Needed for duplicate prevention, result notifications, and the "you voted" state.
Redeemed anonymously with a one-use blind credential.
Audience composition is counted separately from the selected option.
The claim
The claim is not "Pluria cannot know that you voted." Pluria must know that so it can prevent duplicate voting and show your participation state. The claim is narrower and more important: Pluria should not know which option your account chose.
In a poll with ten voters and ten options, the production vote path should not create a server-side account-to-option map that lets Pluria identify who picked which option.
How the vote path works
Eligibility check
The signed-in app checks that the personal account can vote on the poll.
Blind credential request
The device creates hidden credential messages. The server signs them without seeing the ballot choice.
Participation receipt
The server records that this account received a one-use credential for this poll.
Anonymous redemption
The app redeems the selected option through a callable request that does not include Firebase Auth.
Aggregate rollup
The server verifies the credential, blocks reuse, and increments aggregate option counts.

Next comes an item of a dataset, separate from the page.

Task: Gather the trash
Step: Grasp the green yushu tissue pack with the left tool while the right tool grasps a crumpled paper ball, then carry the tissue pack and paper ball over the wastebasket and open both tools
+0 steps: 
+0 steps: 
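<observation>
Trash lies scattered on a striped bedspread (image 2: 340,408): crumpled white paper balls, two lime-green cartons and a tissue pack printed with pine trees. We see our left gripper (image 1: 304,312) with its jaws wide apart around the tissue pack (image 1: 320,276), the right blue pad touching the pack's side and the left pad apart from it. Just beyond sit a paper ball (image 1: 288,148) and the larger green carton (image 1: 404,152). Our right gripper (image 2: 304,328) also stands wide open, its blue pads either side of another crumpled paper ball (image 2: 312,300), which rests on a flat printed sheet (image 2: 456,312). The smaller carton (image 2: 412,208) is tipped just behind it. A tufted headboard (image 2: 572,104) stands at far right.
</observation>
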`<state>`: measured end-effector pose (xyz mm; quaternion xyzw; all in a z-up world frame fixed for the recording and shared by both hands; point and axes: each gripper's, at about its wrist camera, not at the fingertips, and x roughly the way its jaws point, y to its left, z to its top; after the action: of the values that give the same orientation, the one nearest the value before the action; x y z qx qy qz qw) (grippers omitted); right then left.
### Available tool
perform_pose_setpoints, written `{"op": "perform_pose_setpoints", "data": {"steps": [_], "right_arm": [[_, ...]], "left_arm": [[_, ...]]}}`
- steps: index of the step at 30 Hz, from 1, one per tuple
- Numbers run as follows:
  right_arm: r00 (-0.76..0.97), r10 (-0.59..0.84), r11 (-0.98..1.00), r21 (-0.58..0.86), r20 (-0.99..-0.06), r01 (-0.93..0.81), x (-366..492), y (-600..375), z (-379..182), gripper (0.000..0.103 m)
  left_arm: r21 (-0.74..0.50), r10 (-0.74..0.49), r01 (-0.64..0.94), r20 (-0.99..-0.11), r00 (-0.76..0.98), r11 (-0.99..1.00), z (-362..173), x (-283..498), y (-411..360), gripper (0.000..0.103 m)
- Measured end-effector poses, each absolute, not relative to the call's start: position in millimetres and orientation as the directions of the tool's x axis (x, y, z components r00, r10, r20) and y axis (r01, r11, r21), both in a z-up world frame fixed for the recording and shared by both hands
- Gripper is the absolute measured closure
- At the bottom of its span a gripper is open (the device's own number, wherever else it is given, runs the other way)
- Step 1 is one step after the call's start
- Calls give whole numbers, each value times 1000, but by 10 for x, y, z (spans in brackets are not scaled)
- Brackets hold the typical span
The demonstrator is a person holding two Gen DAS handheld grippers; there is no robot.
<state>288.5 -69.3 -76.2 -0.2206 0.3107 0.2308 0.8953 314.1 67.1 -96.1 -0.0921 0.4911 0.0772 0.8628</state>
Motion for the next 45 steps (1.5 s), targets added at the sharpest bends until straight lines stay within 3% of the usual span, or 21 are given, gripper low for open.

What is known and not known
Pluria can know
A specific signed-in account received one voting credential for a specific poll, plus choice-free voter metadata used for aggregate audience composition.
Pluria cannot know from the normal vote path
Which selected option belongs to that account. The selected option is redeemed without the account identity or demographic values.
Pluria can count
Total votes, option totals, participation receipts, credential reuse markers, and aggregate voter composition.
Pluria does not store
A durable document that combines user identity, selected option, and demographic ballot payload for new production votes.
Voter metadata
Pluria can count choice-free metadata for result quality, such as country, age bucket, gender, education level, and trusted-voter composition where those fields exist. That metadata is counted during credential issuance, before the selected option is redeemed.
The anonymous ballot redemption does not carry demographic values. This protects small or unique groups where "the only voter in a cohort picked option B" would otherwise reveal a person by inference.
Duplicate prevention
Participation receipts and blind token markers are separate. Participation receipts let the app know that an account already received a poll credential. Token markers block credential reuse after anonymous redemption. Neither record needs to store the selected option with the account identity.
Reviewer checklist
- The old authenticated vote endpoint is a retired compatibility wrapper.
- The credential issuance function does not accept choiceIndex or choices.
- The anonymous redemption function rejects Firebase Auth.
- Voter metadata is counted before option redemption and is not sent with the ballot choice.
- Firestore rules deny client writes to voter receipts, token markers, rollup shards, and vote history.
- Tests assert that no server voting document stores both identity and selected option.
The implementation anchors are the blind vote callable, blind vote logic, retired vote wrapper, Firestore rules, and the ballot privacy tests. See Transparency for the public review checklist.
Limits
This is a practical product privacy architecture, not an official election system and not a coercion-resistant voting protocol. Network providers, device platforms, and abuse defenses may still process operational metadata. The app-level claim is that the normal voting code path does not bind an account identity to a selected option.